*PROBLEM:*
Could you copy out all of the entries exactly?

*DATA:*
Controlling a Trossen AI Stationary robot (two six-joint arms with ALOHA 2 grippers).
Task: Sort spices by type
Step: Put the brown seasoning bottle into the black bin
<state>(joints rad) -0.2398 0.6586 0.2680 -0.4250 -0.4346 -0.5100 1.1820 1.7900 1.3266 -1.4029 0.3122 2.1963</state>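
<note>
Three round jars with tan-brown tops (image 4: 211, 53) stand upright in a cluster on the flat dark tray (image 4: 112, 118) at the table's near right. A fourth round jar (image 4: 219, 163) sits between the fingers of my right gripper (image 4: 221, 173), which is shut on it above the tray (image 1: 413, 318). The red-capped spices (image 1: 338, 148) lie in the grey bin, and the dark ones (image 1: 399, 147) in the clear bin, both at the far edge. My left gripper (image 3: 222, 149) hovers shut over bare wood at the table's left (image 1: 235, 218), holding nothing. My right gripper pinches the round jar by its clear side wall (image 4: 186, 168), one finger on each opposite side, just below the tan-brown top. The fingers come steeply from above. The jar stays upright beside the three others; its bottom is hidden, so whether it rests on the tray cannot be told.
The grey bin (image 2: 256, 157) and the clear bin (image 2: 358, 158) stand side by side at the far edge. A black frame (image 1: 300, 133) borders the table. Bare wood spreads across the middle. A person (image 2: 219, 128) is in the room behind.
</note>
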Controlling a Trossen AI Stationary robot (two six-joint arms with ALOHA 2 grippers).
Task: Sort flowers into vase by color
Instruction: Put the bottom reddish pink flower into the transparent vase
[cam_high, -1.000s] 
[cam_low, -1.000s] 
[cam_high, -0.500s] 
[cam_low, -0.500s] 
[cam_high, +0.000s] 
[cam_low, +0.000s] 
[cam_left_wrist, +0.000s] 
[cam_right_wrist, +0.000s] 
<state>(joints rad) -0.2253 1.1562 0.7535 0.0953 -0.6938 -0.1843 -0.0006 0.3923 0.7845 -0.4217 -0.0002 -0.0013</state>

*FINAL ANSWER:*
Controlling a Trossen AI Stationary robot (two six-joint arms with ALOHA 2 grippers).
Task: Sort spices by type
Step: Put the brown seasoning bottle into the black bin
<state>(joints rad) -0.2398 0.6586 0.2680 -0.4250 -0.4346 -0.5100 1.1820 1.7900 1.3266 -1.4029 0.3122 2.1963</state>
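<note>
Three round jars with tan-brown tops (image 4: 211, 53) stand upright in a cluster on the flat dark tray (image 4: 112, 118) at the table's near right. A fourth round jar (image 4: 219, 163) sits between the fingers of my right gripper (image 4: 221, 173), which is shut on it above the tray (image 1: 413, 318). The red-capped spices (image 1: 338, 148) lie in the grey bin, and the dark ones (image 1: 399, 147) in the clear bin, both at the far edge. My left gripper (image 3: 222, 149) hovers shut over bare wood at the table's left (image 1: 235, 218), holding nothing. My right gripper pinches the round jar by its clear side wall (image 4: 186, 168), one finger on each opposite side, just below the tan-brown top. The fingers come steeply from above. The jar stays upright beside the three others; its bottom is hidden, so whether it rests on the tray cannot be told.
The grey bin (image 2: 256, 157) and the clear bin (image 2: 358, 158) stand side by side at the far edge. A black frame (image 1: 300, 133) borders the table. Bare wood spreads across the middle. A person (image 2: 219, 128) is in the room behind.
</note>
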Controlling a Trossen AI Stationary robot (two six-joint arms with ALOHA 2 grippers).
Task: Sort flowers into vase by color
Instruction: Put the bottom reddish pink flower into the transparent vase
[cam_high, -1.000s] 
[cam_low, -1.000s] 
[cam_high, -0.500s] 
[cam_low, -0.500s] 
[cam_high, +0.000s] 
[cam_low, +0.000s] 
[cam_left_wrist, +0.000s] 
[cam_right_wrist, +0.000s] 
<state>(joints rad) -0.2253 1.1562 0.7535 0.0953 -0.6938 -0.1843 -0.0006 0.3923 0.7845 -0.4217 -0.0002 -0.0013</state>

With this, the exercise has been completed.